Cleansing the Lower Main

 

by KRISTIAN GRAVENOR

There’s only one place in town with a throbbing heritage of wiseguys and hookers and pimps and know-it-alls and cheap tube steaks and suspicious characters. For generations, the Lower Main has been the film-noir-flavoured destination for deviants. But it looks doomed now.

Since the Société St-Jean-Baptiste built a 14-storey dorm at the foot of the block, mouth-breathing, Kanuk-wearing CEGEP suburban squarejohns have infiltrated the zone from one end, while a gang of business interests have aggressively targeted the peep shows, dive bars and lusty loiterers from the other. They hope to clear all out for the glory of the Quartier des Spectacles, and transform it into the hub of the local festival industry.

On Wednesday, cues were racked up for the last time at the sometimes-rowdy second-storey Metropool on the Lower Main. Their lease was up and they got the boot.

If you’re like me, pool seems like too much work for the inherent payoff of luscious-female-cleavage vistas. But the Metropool held magical promise of mayhem and overheated young Asian warriors duelling with swinging pool cues.

The Societé des arts et technologies (SAT) downstairs takes over the spot. The SAT is a tech-savvy group, and the suits assure me it’s one of the places “la plus branché en ville.” The SAT even plans to add a couple of storeys on the little building.

A few weeks ago, the festival people held a press conference complaining about the lack of progress in their quest to take over the rest of the block. They were quietly rewarded on November 1, as the city took the rare step of freezing the property at the southeast corner of Ste-Catherine and the Main, including the adjacent empty lot.

You know it for the depanneur on the first floor or, perhaps, for the place upstairs offering an erotic service where customers administer a suction device to their privates.

The owner, a Malaysian named Yap, can no longer sell the property or do major repairs. The city and the festival and local business lobby want it bought, demolished and replaced with a building with a shiny, glitzy, Times-Square-type billboard thing, making it a cornerstone of the festival-land.

Yap’s Montreal agent has been dashing back and forth to Asia to discuss this with the owner, and authorities believe they’ll soon wave the white flag.

In February, the city starts redoing the Main, widening sidewalks, renovating street lamps, adding a bicycle parking at Ste-Catherine and reducing car parking. The history of the Main will be noted by sidewalk inscriptions of the year of construction of each building.

The west side of the Lower Main, laden with drama-drenched dive bars and steamy dog joints, is also under attack. Socrates Goulakos, owner of the Panhellinion tavern, has assembled ownership of almost all of the buildings between the Burger King and the Monument National. If he snags the standouts, he assures me he’ll turn it into something new and clean.
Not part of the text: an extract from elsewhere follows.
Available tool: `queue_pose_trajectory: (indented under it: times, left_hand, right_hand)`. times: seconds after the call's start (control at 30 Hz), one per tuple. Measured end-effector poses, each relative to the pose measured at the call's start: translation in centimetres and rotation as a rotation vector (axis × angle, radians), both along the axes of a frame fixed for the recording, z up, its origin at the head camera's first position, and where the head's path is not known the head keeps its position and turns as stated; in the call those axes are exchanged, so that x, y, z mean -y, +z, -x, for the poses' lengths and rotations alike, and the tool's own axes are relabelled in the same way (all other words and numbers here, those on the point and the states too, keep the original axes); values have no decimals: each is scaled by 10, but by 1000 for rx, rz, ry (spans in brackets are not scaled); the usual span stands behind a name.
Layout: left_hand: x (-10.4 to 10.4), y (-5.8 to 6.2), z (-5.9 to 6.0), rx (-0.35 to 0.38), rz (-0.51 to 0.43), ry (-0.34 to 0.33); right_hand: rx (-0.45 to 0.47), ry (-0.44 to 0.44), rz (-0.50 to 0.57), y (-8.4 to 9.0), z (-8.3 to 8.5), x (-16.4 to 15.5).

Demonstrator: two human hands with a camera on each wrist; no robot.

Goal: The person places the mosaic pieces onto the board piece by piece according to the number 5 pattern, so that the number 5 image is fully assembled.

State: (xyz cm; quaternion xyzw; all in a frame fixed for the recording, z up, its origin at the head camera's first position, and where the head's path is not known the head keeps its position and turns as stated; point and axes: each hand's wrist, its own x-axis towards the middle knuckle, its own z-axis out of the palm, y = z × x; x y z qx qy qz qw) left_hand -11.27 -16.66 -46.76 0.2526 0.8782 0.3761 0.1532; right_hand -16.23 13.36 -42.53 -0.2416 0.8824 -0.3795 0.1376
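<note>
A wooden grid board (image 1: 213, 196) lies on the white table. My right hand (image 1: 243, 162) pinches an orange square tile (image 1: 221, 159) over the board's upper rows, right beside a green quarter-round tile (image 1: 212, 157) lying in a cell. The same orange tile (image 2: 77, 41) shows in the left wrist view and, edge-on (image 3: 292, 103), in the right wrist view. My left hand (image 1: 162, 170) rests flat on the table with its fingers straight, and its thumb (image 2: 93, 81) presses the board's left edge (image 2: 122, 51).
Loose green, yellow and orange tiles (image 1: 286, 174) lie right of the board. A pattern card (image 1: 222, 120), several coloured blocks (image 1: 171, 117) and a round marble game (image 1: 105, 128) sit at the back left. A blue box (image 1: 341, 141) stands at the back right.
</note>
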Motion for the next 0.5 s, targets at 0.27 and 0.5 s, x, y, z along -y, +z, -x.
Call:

It might soon be that time. The Montreal Pool Room, which has long sneered at Goulakos’s lowball bids, has seen biz slowly slump like the divots on the floor at the cash, the testimony of generations of salty boots. The Bulgarian owner might soon be ready to sell.

Goulakos’s most elusive target is Cleopatra’s, a throwback strip joint downstairs and a tranny joint upstairs.

Cleo’s has a cult following. But that won’t necessarily insulate it against the pressure of authority. My dad owned a nightclub a few doors down in the early ’60s. It went belly-up when cops raided it every night to protest his non-payment of bribes.

All the association chiefs and city officials insist that everybody wants the Lower Main redone. The sleaze lobby is less vocal in defending the melancholy bacchanalia and divine dysfunction that has long reigned. I recently watched a young guy casually sneak into a nook on the Lower Main and furtively suck on a crack pipe before hopping the bus up the Main. He might’ve had a thought about all this, but I’ll never know.